Some Interesting *Facts* About Baphomet

So, I’ve been having incredible fun with my new Mishka Boogie Man. My favorite thing about him—aside from the awesome Lamour Supreme concepted head—is the Lamour Supreme concepted Baphomet mask that it comes with. It’s amazing. Not only does it work well with the Boogie itself, it complements almost any toy that it’ll fit on. Which is aces. My last post illustrates this phenomenon quite well. To boot.
I have, however, throughout the course of playing with my toys, started to wonder about this kid Baphomet. None of us are new to the idea of a pentagram or a pentagram with a goat’s head scribed within it, but, well, really: what’s the scoop on it? Does the goat-a-gram mean that you’re a satanist? A magician? A purveyor of black metals and night crystals?
I got in touch with our good friend Wikipedia and learned the following easy-to-digest factoids about everybody’s favorite goat-demon.
1. ‘Baphomet’ is what you eventually get when you ask some French knights to mispronounce the name Muhammad. They were apparently getting their asses handed to them so forcefully at the end of the crusades. We’ve been mispronouncing Saddam Hussein’s name for years and years…what sort of demon will he become?
2. The symbolism of the original Baphomet image is astoundingly detailed, and borderline ridiculous. Eliphas Levi—the original artist—goes on and on about the thing being a hermaphrodite, symbolizing equal parts something and something; one arm is white and points up, one arm is black and points down…symbolizing something and something; the goat itself has the breasts of a woman, symbolizing something…it’s basically just a big yin-yang with horns and boobs.
3. Levi constructed the mythos surrounding his ‘Sabbatic Goat’ based on an account from Ancient Greek philosopher Herodotus. Herod’ went to the Egyptian town of Mendes and saw a goat-show and turned it into some holy-right-where-those-people-worship-goats. He wrote it all down, and the rest is history.

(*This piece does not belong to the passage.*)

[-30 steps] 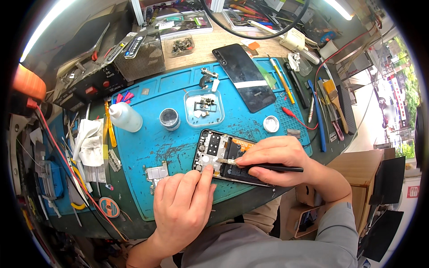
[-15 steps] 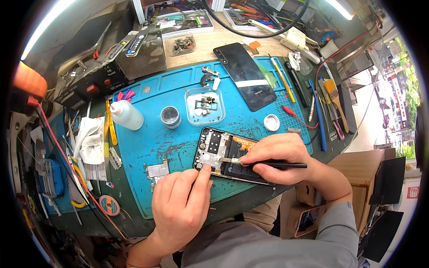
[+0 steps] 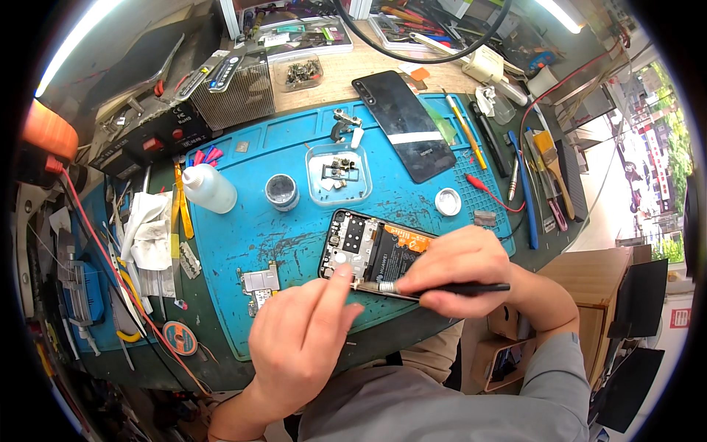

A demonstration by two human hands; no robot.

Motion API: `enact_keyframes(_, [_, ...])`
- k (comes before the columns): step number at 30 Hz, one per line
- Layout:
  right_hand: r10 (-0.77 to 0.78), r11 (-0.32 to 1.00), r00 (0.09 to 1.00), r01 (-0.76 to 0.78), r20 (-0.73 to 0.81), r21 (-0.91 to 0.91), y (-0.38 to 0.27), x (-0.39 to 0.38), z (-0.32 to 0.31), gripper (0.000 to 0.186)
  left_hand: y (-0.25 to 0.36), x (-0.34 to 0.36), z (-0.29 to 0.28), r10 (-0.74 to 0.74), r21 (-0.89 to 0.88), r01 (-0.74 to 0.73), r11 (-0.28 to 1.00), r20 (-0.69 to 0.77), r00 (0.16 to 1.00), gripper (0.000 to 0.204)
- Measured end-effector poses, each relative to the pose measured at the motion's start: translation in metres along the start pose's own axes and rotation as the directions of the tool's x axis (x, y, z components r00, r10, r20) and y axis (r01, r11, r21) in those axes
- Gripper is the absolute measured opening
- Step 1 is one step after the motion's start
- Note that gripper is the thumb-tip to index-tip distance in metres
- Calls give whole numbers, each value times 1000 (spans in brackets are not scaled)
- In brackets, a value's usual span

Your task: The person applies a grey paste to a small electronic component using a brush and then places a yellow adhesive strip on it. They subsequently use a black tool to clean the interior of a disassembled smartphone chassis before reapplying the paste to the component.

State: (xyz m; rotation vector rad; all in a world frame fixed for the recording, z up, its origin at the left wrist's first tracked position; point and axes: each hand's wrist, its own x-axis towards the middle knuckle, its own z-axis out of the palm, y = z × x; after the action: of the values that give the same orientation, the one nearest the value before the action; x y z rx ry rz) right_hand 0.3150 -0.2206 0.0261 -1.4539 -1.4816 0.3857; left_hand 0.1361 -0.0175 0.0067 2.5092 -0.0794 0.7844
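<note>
The opened phone lies on the blue mat, black battery and orange flex showing. My left hand rests its extended index finger on the phone's left part, other fingers loosely bent, apparently gripping nothing. My right hand is closed on a black-handled tool, whose silver end reaches the phone's lower edge beside that finger; the tip is partly hidden. A detached circuit board lies left of the phone. Above are a small dark jar, a clear parts box and a white lid.
A squeeze bottle stands left of the jar. A dark phone panel lies at the back. Hand tools line the right, an electrical box sits back left, tissues and cables lie left, a cardboard box is below right.
My right hand has shifted slightly right and down, bringing the tool's end to the phone's lower edge. My left thumb now shows farther out below the phone.
</note>
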Motion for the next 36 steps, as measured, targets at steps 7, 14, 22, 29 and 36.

In spite of how ridiculous it all is, it’s actually quite interesting, from a historical point of view. It’s funny: I am just about as whitebread-corny-Southern-Baptist as it gets. When I was a kid, I wasn’t exposed to much, and so I tended to grow up with intensified superstitions about things like goat-head-pentagrams and upside down crosses and all that. Not to say that what those things represent in some instances isn’t awful and ugly, but when you get right down to it, these are just silly drawings that some dude somewhere decided mean something.
It’s amazing what prehistoric French knights will dream up when they’re bored, scared shitless, and have to pee.
- Hateball
















April 8th, 2009 at 12:35 pm
great post Justin. The baphomet cyclops was a conceptual idea conceived by Mike, Greg and me. Tossy did an unbelievable job with it and recently discovered that it fits on 12″ dollies as well.
I never believed in the devil though. I always thought he was symbolic of man’s ego. Let’s make something up so we don’t have to take the blame for our own actions.
April 9th, 2009 at 1:41 am
…which reminds me, I have to watch Nightbreed again.
April 20th, 2009 at 3:42 am
Some better/alternate explanations:
http://www.patregan.freeuk.com/baphomet.htm
http://www.templarhistory.com/solved.htm
Due to the secretive/mystic nature of templar Gnosticism/ Freemasonry, I think these groups would almost prefer the masses believe they are “Mystical Satan worshipping Jews” as Tex Marrs so eloquently puts it rather than the not so evil truth.